Rather than the state’s control of territory or even the person, the joint submission argues that what matters is the ability of the state to exercise effective control over “the protected value associated with that person.”  Thus, the rules governing the extraterritorial application of human rights obligations apply where states exercise “partial control, i.e. control over certain aspects of a person’s human rights.”  The joint submission also calls upon the Human Rights Committee to focus specifically on this issue by updating its General Comments no. 16 and 31 in order to translate the concepts and principles of effective control in the physical world into a standard of virtual control over the right to privacy and related rights in the digital world.  (This call was echoed in the Center for Democracy & Technology (CDT) submission). The text also calls upon the relevant special procedure mandate holders to jointly develop guidelines and best practices for ensuring the promotion and protection of the right to privacy in the digital age and particularly in the context of surveillance, interception, and the collection of personal data, including on a mass scale.

8. Amnesty International also focused its submission on the issue of extraterritoriality and the ICCPR.  Amnesty argued that when the conduct complained of by the state actually occurs within the confines of the state, even if the person affected happens to be outside the state, there is no need to consider the extraterritorial application of the ICCPR stricto sensu or even to parse Article 2(1).  Thus, in the context of privacy rights in the digital era, the actual surveillance (and thus breach) in many instances happens within the territorial state, even if the effects or impact on the individual are extraterritorial.  By this approach, the “extraterritorial” application of the ICCPR refers only to those interferences that both (a) occur outside of the state’s territory and (b) affect the enjoyment of rights outside of the territory.  Like the Austrian joint submission, Amnesty argues that what matters is the state’s effective control over the enjoyment of the right in question.  With respect to surveillance and privacy rights, the relevant state obligations are triggered when the state exercises effective control over the individual communication that is subject to surveillance or interference.   Control over the individual becomes relevant only once liberty and physical integrity rights are implicated.

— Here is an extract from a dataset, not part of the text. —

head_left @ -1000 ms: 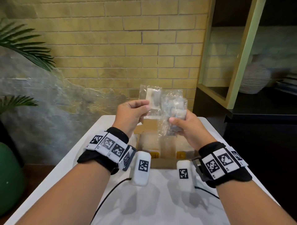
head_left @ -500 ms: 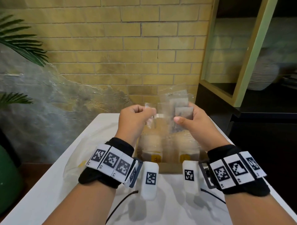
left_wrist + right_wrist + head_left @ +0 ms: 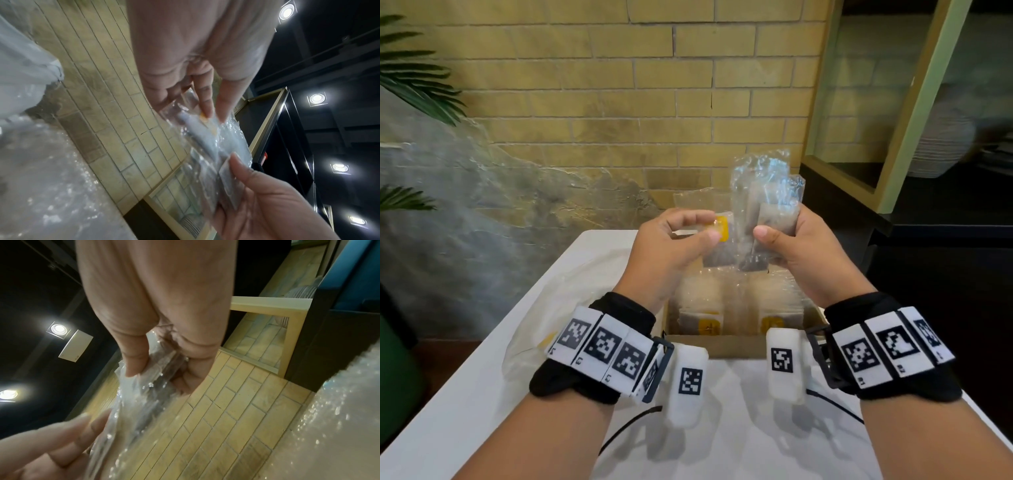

9. Many submissions made a point of raising concerns about mass or bulk collection of communications data.  The CDT text states bluntly that:

Bulk collection of communications data is contrary to Article 17 of the ICCPR.

Article 17 reads:

1. No one shall be subjected to arbitrary or unlawful interference with his privacy, family, home or correspondence, nor to unlawful attacks on his honour and reputation.

2. Everyone has the right to the protection of the law against such interference or attacks.

CDT noted three trends driving the paradigm shift away from particularized or targeted monitoring in favor of systemic or bulk collection:

  1. The storage revolution and big data analytic capabilities;
  2. Globalized internet-based service providers whose networks are based in or traverse the United States in a way that grants a particular competitive advantage to the US government in terms of bulk collection;
  3. The sky-rocketing power of national security authorities in the face of terrorism fears.

The submissions so far offer an incredibly useful cache of data for folks interested in comparative work in this space.